Пленный поднял лицо.

– Он нас не понимает, – сказал один из державших его.

Темир посмотрел в лицо пленного.

– В степь к нам идут, а языка степи не знают!

– Что с ним делать?

– Быз-бырлэ-олсым!

* * *

Быз бырлэ олсым! «Берем с собой». Это Темир действительно сказал. Остального не говорил. Показалось это пленному, дымом бреда пронеслось.

Через день прибыл отряд новоюртинских догоняльщиков. Осмотрев последствия битвы, сложили своих погибших в одну кучу, чтобы потом прислать подводу и наскоро, по-солдатски, похоронить.

Прапорщика Николая Триярского среди найденных не оказалось.

* * *

Санкт-Петербург, 18 февраля 1855 года


Он умирал. На простой железной кровати, укрытый простой солдатской шинелью. Врачи шептали: простуда, воспаление… Поперхнувшись латинской фразой, исчезали.

Они не понимали. Врачи никогда не понимали Его.

Его диагнозом была Россия. И умирал Он – от России.

– Ныне отпущаеши раба Твоего…

Война проиграна.

Война, на которую Он так уповал. К которой так готовился.

Английские суда стоят у Кронштадта. Французы берут Крым.

Все предали Его. И Франц-Иосиф, и даже этот олух Фридрих-Вильгельм. Не говоря о Туманном Альбионе с его туманной политикой. Все объединились, только бы не дать России выйти в Средиземное море. Бросились спасать Турцию, этого un homme malade, сочувствовать их султану, заигрывать с мусульманством.

Только бы не допустить нового Конгресса.

Иерусалимского конгресса, задуманного Им.

«Се, Волсви со Восток приидоша в Иерусалим, глаголюще…»

Три монарха не въедут в священный город. Город Его снов, виденный в детстве на картинах в Мальтийском зале. С желтым куполом на месте прежнего храма. Он мечтал спасти этот город. Отстроить заново храм, сделать Иерусалим священною столицей. Его предали. Волхвы не войдут в этот город. Отныне он будет игрушкою политиков-торгашей. «Горе, горе тебе, Иерусалим!»

Боль. Боль в спине. Сколько еще будет продолжаться. Кто это приближается к Его одру? Плащи, блики свечей на латах. А, мальтийские рыцари. Орден Св. Иоанна Иерусалимского.

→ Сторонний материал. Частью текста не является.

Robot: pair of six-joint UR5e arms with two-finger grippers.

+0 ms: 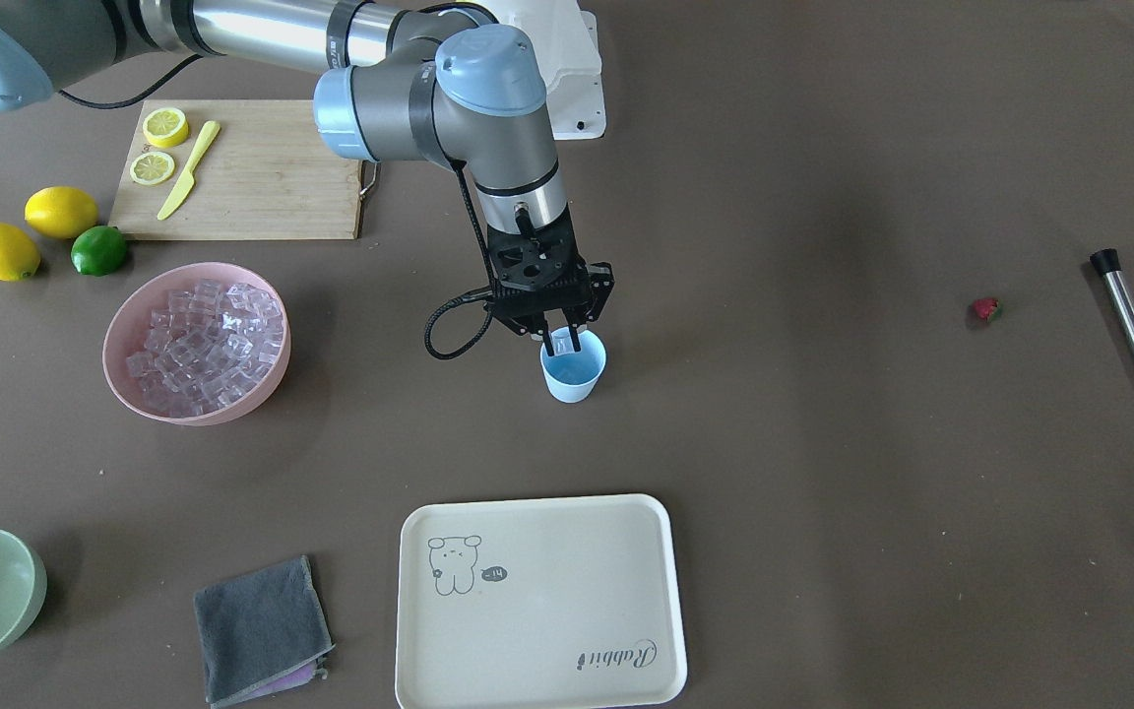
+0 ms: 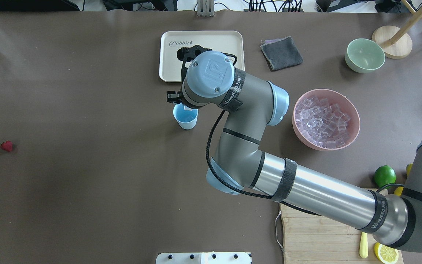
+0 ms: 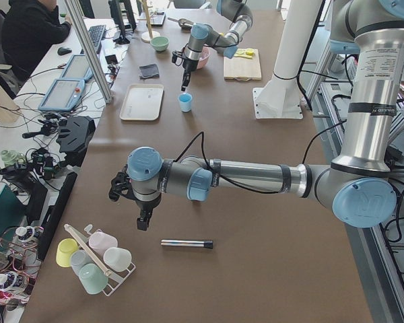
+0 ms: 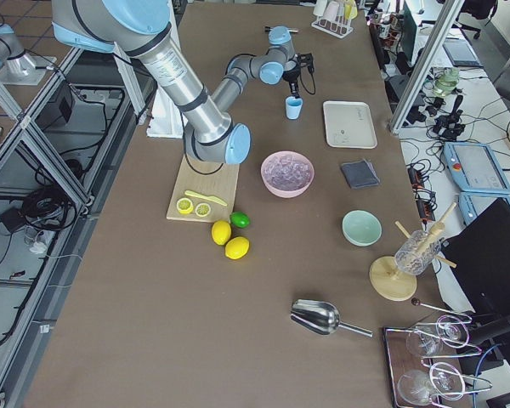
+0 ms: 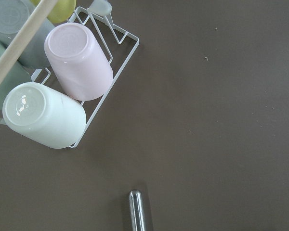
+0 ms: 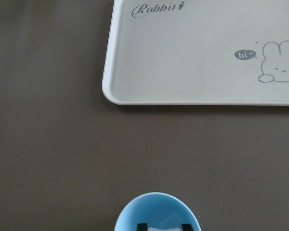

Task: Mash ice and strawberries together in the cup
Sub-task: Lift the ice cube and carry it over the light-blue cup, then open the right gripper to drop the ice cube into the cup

Он же сам их рыцарь, колючая мальтийская звезда в детской ладони. Последние осколки рыцарства в век торгашей и лавочников. Он не сумел отбить у сарацин священный город. Не вошел в Вифлеем, землю Иудову. Погасла серебряная звезда над яслями.

«В 8 часов 20 минут духовник протопресвитер Василий Бажанов начал читать отходную. Государь слушал внимательно слова молитвы, осеняя себя временами крестным знаменем. Когда священник благословил его и дал поцеловать крест, умирающий произнес: „Думаю, я никогда сознательно не сделал зла"».

– Думаю, я никогда сознательно не сделал зла.

Да, Он так думает. Имеет ли Он право так думать? Вы не согласны? Я обращаюсь к вам, подойдите ближе. Нет, стойте, достаточно. Ближе не надо… Веревки на ваших шеях и так хорошо видны. Темные, задохнувшиеся лица. Почему стучат барабаны. Кто велел нагнать сюда барабанщиков, Я спрашиваю. Я сожалею, господа. Господин Пестель, аудиенция закончена. Господин Рылеев… Вы сами виноваты. Между прочим, ваша «Северная Звезда» – недурной журнал. Но зачем же бунтовать, господа? Можно было обойтись одной литературой. Литературу Он не преследовал. Только воспитывал. А теперь отойдите, слышите? Он никогда сознательно не делал зла…

«Где есть рождейся Царь Иудейский? Видехом бо звезду Его на Востоце и приидохом поклонитися Ему».

– Позовите ко Мне Моего сына…

Вот же он. Держит Его за руку. Наследник. Как холодно. Как тяжело пожатье каменной десницы. Сказать, чтобы помиловал тех, кто остался. Вернул из Сибири. И этих… Les Petrachevtsy. Хотя нет, не стоит. Здания из железа и стекла. Фаланстеры. Россия в зданиях из стекла и железа. Квадратные, мрачные коробки. Он прощал заблуждения, но не мог простить безвкусицы.